>>>>>
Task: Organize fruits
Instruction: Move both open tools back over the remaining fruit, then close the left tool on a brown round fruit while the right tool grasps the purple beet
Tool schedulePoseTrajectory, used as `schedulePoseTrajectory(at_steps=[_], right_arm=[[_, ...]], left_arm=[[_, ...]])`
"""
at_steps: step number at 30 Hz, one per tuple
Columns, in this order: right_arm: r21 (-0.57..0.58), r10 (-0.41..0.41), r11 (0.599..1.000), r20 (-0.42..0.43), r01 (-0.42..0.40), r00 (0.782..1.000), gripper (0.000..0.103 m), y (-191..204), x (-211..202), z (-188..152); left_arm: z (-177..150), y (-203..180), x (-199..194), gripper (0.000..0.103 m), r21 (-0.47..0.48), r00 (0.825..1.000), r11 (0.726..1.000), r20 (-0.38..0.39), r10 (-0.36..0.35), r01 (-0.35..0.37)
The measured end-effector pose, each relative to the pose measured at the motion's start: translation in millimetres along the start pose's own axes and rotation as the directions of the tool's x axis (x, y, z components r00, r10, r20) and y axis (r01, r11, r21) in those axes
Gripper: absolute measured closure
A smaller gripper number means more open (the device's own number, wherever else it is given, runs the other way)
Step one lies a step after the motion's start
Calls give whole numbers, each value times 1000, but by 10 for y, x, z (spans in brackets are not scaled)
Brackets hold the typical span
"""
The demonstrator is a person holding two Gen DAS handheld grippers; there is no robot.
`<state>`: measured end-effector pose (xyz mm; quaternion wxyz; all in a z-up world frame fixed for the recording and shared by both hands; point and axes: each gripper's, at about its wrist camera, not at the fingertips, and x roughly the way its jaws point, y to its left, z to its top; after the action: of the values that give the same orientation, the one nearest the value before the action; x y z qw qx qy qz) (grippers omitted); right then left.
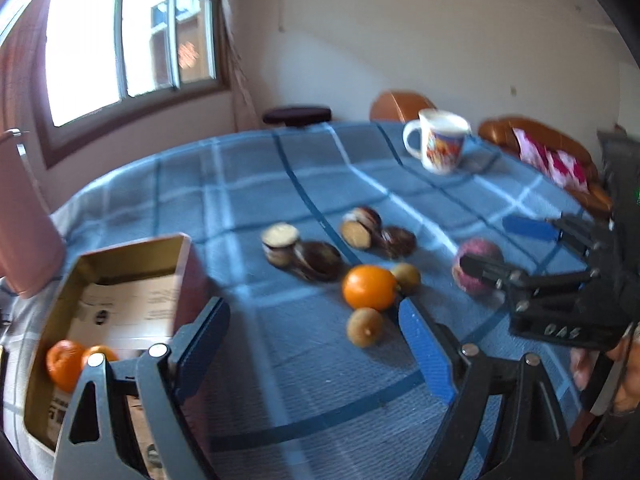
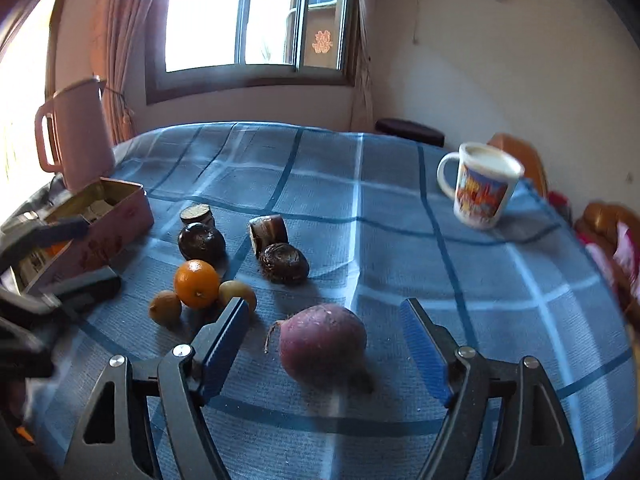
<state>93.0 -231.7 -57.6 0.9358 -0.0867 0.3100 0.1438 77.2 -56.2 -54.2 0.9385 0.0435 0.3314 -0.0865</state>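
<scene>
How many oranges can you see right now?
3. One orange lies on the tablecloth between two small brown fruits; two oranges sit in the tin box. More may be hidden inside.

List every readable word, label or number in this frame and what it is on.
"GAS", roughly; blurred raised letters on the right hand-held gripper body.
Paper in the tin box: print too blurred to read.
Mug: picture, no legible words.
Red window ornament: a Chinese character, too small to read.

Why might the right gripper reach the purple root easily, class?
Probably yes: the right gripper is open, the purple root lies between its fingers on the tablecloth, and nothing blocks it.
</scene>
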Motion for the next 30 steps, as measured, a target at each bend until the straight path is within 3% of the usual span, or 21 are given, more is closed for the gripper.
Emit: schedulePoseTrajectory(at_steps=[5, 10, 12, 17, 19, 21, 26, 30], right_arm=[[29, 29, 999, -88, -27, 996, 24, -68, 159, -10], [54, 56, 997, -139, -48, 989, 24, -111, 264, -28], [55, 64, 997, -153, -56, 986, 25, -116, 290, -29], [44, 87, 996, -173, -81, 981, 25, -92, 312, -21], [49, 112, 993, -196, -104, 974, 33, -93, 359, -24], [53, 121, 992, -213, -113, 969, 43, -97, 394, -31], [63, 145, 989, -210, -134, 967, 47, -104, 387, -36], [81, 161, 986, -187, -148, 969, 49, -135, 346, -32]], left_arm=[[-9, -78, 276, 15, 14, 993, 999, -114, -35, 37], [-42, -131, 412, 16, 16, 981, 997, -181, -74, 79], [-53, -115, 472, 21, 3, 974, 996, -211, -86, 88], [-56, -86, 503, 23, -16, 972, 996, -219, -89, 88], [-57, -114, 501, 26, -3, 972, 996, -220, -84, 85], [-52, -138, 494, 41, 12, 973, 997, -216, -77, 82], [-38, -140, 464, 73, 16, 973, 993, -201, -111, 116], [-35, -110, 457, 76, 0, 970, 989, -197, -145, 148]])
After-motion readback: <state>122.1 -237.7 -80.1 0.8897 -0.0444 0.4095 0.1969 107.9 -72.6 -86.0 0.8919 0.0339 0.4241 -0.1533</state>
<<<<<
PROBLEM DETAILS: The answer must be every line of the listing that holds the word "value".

FINAL ANSWER:
Calls give whole numbers, each value times 1000, but by 10 for y, x, z (spans in brackets are not scaled)
`<state>`: measured end-effector pose (xyz mm; quaternion wxyz; all in a z-up world frame fixed for the recording and shared by both hands; point and axes: each gripper's, at about its wrist camera, not at the fingertips, and x roughly the way its jaws point, y to its left, z to its top; after the action: of the values that give the same orientation, the one nearest the value before the action; x y z qw qx qy qz) (grippers omitted); right then left.

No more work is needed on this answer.